Une installation classée pour la protection de l'environnement, plus communément appelée ICPE, est une installation pouvant présenter des dangers pour la sécurité, la santé ou la protection de l'environnement. Le droit des ICPE est régi par les livres I et V du Code de l'Environnement.

Le Code des Installations Classées pour la Protection de l'Environnement définit un classement des installations industrielles en fonction de la nature et de l'importance de leurs activités. Les activités pouvant être classées en tant qu'ICPE  sont définies dans la nomenclature des ICPE.
La DRIRE gère les installations classées et les préfectures délivrent les autorisations d'exploitation. Trois niveaux se distinguent : soumise à déclaration, soumise à enregistrement et soumise à autorisation.

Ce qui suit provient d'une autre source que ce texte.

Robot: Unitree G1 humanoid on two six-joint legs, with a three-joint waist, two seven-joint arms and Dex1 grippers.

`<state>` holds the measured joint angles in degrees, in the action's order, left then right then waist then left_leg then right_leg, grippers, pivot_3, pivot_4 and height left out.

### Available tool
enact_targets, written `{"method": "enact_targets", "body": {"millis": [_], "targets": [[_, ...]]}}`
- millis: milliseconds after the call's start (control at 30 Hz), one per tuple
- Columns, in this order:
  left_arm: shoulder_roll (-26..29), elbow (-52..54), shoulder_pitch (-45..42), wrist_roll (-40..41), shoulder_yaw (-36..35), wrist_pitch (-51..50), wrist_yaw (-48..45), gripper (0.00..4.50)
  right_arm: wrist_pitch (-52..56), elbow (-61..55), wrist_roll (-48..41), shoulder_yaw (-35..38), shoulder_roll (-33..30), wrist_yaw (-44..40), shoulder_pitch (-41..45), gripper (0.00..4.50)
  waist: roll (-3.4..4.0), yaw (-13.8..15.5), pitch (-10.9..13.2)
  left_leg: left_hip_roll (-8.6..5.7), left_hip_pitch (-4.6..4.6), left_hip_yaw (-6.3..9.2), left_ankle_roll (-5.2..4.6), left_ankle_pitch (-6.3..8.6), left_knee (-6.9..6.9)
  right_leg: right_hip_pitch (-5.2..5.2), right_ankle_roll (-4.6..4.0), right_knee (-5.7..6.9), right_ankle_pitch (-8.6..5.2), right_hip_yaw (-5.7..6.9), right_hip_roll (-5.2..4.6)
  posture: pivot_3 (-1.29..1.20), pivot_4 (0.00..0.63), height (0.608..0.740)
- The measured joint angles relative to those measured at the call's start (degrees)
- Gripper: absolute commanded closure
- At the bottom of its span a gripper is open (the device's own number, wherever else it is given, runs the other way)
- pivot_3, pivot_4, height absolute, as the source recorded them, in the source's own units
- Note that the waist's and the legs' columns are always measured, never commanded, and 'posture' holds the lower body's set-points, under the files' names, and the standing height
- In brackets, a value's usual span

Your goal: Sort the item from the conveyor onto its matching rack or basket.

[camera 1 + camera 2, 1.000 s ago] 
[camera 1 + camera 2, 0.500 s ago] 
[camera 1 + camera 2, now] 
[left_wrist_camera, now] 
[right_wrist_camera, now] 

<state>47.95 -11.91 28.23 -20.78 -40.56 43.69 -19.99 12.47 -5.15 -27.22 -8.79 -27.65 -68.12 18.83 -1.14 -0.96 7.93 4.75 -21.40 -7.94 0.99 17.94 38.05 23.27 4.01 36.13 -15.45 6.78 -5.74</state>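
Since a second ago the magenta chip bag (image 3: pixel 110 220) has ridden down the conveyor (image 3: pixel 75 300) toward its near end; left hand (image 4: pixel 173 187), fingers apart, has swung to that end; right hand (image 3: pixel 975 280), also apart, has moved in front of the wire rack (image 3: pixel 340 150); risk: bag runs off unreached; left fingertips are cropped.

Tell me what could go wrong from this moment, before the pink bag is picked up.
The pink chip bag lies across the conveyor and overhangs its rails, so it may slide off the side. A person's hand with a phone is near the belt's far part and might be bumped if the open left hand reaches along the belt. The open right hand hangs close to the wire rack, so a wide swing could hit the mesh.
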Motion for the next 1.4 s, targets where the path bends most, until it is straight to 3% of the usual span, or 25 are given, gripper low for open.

Déclaration (D) : pour les entreprises présentant peu de risques. L'exploitant doit simplement condenser les informations de l'entreprise et de son activité dans un document pour la Préfecture, ainsi qu'un plan de l'installation. Certaines entreprises soumises à déclaration peuvent également être périodiquement contrôlées (déclaration avec contrôle périodique).

Enregistrement (E) : pour les installations dont les risques sont maîtrisés. Ce régime permet de simplifier les démarches administratives et responsabiliser l'exploitant. L'entreprise doit déposer une demande d'enregistrement dans laquelle elle doit prouver être capable de respecter les prescriptions techniques applicables. La préfecture étudie et valide ensuite le dossier.

Autorisation (A) : fusionnant les régimes précédant. L'exploitant doit faire la demande d'autorisation avant la mise en service de l'installation, en présentant un dossier complet sur l'entreprise, de son environnement, de son activité, des risques, des prescriptions... Une enquête de minimum un mois est ensuite mise en place.
L'arrêté d'autorisation impose les prescriptions à suivre, les mesures à prendre en cas d'incident et pour éviter de grandes pollutions.